He turned his attention back to the curtain twitcher across the road. More movement. The front door had been left slightly open. Whoever lived there had probably been leaving for work when they saw Coffin and his shotgun, and took the obvious decision to step back inside the house. They were probably on the phone to the cops right now. Suspicious-looking characters holding shotguns had that effect on most people.
Coffin wondered how long he had before they turned up. The police had been overwhelmed with the bat attacks last night.
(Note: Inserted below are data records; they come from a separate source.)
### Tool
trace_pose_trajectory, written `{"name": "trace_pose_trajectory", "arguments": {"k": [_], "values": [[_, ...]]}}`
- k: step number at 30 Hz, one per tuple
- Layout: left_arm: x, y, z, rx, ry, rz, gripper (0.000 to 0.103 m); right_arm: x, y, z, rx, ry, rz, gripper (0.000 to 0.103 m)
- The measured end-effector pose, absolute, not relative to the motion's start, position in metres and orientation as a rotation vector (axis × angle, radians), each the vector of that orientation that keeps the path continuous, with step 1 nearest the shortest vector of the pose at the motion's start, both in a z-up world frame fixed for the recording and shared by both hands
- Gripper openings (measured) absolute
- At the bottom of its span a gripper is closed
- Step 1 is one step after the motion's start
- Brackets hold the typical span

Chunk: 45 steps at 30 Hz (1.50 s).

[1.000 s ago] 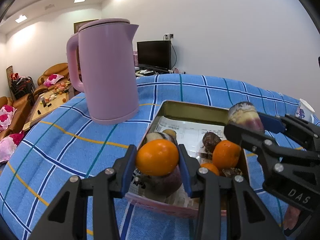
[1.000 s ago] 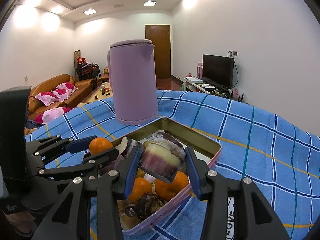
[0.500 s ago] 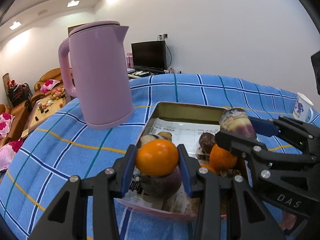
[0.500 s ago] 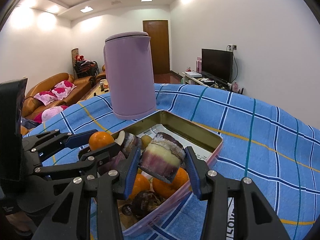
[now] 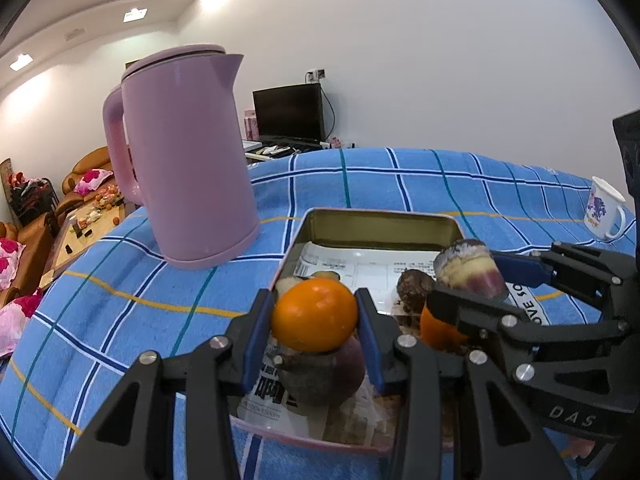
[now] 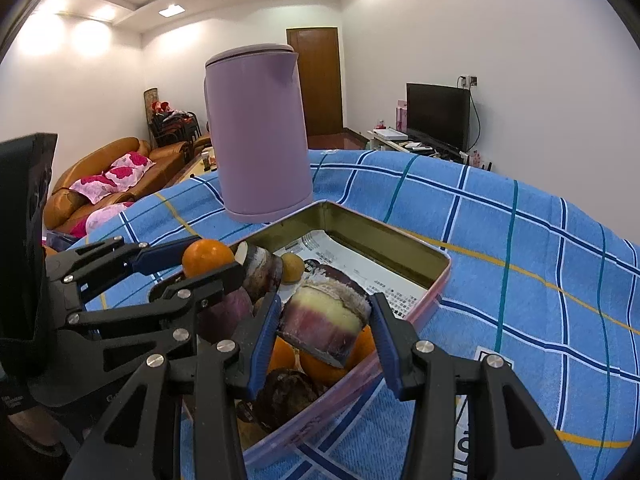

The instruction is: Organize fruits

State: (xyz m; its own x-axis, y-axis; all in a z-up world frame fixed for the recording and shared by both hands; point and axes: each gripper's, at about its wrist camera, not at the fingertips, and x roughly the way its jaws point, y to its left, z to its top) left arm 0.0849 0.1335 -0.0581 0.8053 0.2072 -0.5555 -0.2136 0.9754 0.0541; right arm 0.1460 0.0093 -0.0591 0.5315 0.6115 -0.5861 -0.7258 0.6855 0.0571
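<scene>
Two grippers hover over a rectangular tin on a blue checked tablecloth, and each hides part of what lies below.

Seen from the left wrist, the pink kettle stands at the left, just beside the tin's far left corner. The left gripper has its jaws closed around an orange, held above the tin's near left part. Under it a dark purplish fruit is half covered, and its kind is hard to tell. Printed paper lines the tin floor. Right of that, a brown round fruit and a second orange show only in part behind the right gripper. Far right, a white mug stands well apart, near the frame edge.

From the right wrist, the right gripper clamps a cut chunk with purple skin and pale yellow flesh over the tin's near end, covering the oranges beneath it. The tin's near corner is cut off by the fingers.

Compared with half a second ago, both grippers keep their loads clamped, and the kettle and tin sit a little farther right and lower in the left wrist view.
</scene>
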Motion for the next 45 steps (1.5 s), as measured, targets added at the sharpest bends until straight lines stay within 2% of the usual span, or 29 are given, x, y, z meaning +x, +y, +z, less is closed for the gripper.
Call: {"name": "trace_pose_trajectory", "arguments": {"k": [15, 18, 23, 27, 30, 32, 37, 40, 45], "values": [[0.083, 0.136, -0.055, -0.02, 0.584, 0.224, 0.044, 0.142, 0.007, -0.054, -0.205, 0.592, 0.841, 0.049], [0.082, 0.135, -0.053, -0.022, 0.58, 0.225, 0.044, 0.141, 0.005, -0.053, -0.199, 0.588, 0.842, 0.053], [0.08, 0.136, -0.05, -0.034, 0.572, 0.231, 0.055, 0.139, 0.001, -0.05, -0.187, 0.57, 0.837, 0.057], [0.077, 0.137, -0.047, -0.043, 0.572, 0.23, 0.059, 0.135, -0.002, -0.044, -0.182, 0.557, 0.839, 0.059], [0.07, 0.136, -0.042, -0.052, 0.554, 0.24, 0.072, 0.126, -0.008, -0.036, -0.177, 0.527, 0.83, 0.061], [0.065, 0.136, -0.037, -0.053, 0.537, 0.252, 0.08, 0.119, -0.014, -0.029, -0.177, 0.503, 0.805, 0.07], [0.057, 0.128, -0.026, -0.055, 0.513, 0.237, 0.082, 0.107, -0.028, -0.018, -0.172, 0.47, 0.768, 0.071], [0.051, 0.124, -0.022, -0.055, 0.498, 0.241, 0.093, 0.102, -0.039, -0.012, -0.157, 0.459, 0.753, 0.071], [0.043, 0.12, -0.016, -0.059, 0.484, 0.241, 0.093, 0.097, -0.054, -0.005, -0.136, 0.444, 0.722, 0.072]]}}
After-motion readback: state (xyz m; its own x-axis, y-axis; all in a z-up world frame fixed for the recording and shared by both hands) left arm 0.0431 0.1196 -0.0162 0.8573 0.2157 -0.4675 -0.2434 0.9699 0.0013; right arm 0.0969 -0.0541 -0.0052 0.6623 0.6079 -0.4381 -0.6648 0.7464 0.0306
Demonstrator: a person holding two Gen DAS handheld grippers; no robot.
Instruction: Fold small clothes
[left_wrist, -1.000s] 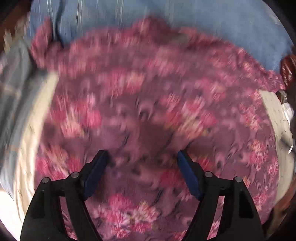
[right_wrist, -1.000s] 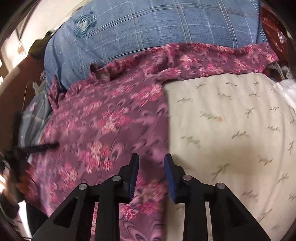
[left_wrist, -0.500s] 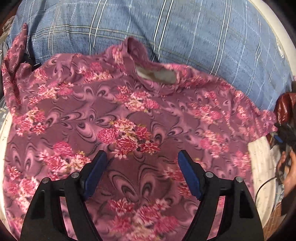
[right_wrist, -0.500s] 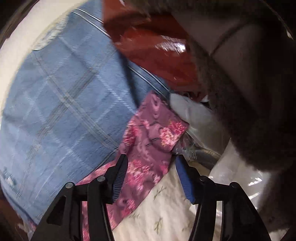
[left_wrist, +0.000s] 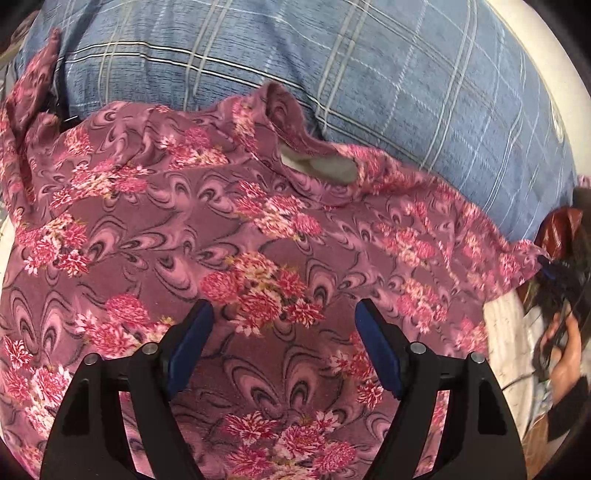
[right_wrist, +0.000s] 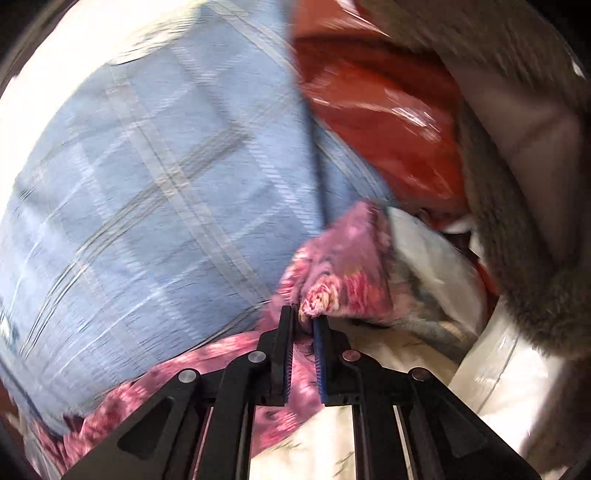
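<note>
I have the floral garment (left_wrist: 229, 236) spread flat across the near and middle part of the left wrist view, a purple-pink cloth with red flower clusters. Its neck opening, with a pale label showing inside, lies at the far edge against the blue checked pillow (left_wrist: 369, 92). One sleeve runs out to the right, the other bunches up at the far left. From the right wrist camera I see the same garment (right_wrist: 343, 273) as a narrow end of sleeve, lifted and crumpled just beyond the fingertips.

My right gripper (right_wrist: 303, 325) has just been closing, and its jaws now stand narrow with the sleeve cloth pinched between the pads. In the left view that gripper (left_wrist: 550, 269) shows small at the right edge, at the tip of the sleeve, with part of a hand (left_wrist: 565, 354) behind it.

My left gripper (left_wrist: 283, 314) hangs over the body of the garment with its jaws wide apart; whether the fingertips touch the cloth I cannot tell.

Beneath the garment lies a cream sheet (right_wrist: 317, 454) with a faint sprig print. To the far right sit a shiny red bag (right_wrist: 388, 122), a white plastic bag (right_wrist: 436, 269) and a grey furry cloth (right_wrist: 517, 258).
</note>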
But with the daylight, the bats had gone.
Coffin turned his back on the curtain twitcher and headed inside. ‘Laura, we need to get out of here before the cops arrive.’
‘Almost ready!’ Laura called down the stairs.
Jacob appeared from the kitchen. ‘You killed a vampire.’
‘Yeah,’ Coffin said.
Jacob gazed up at Coffin with round, wide eyes. ‘Will it come back?’
‘C’mere,’ Coffin said, placing a massive hand on the boy’s skinny shoulder and guiding him outside.
Together they watched as the vampire’s flesh sizzled and popped in the sunlight. Its eyes were two bubbling pools of blood. Most of the flesh had sloughed off the skull. Its chest cavity bubbled with a thick, brownish goo and smoke poured off the body.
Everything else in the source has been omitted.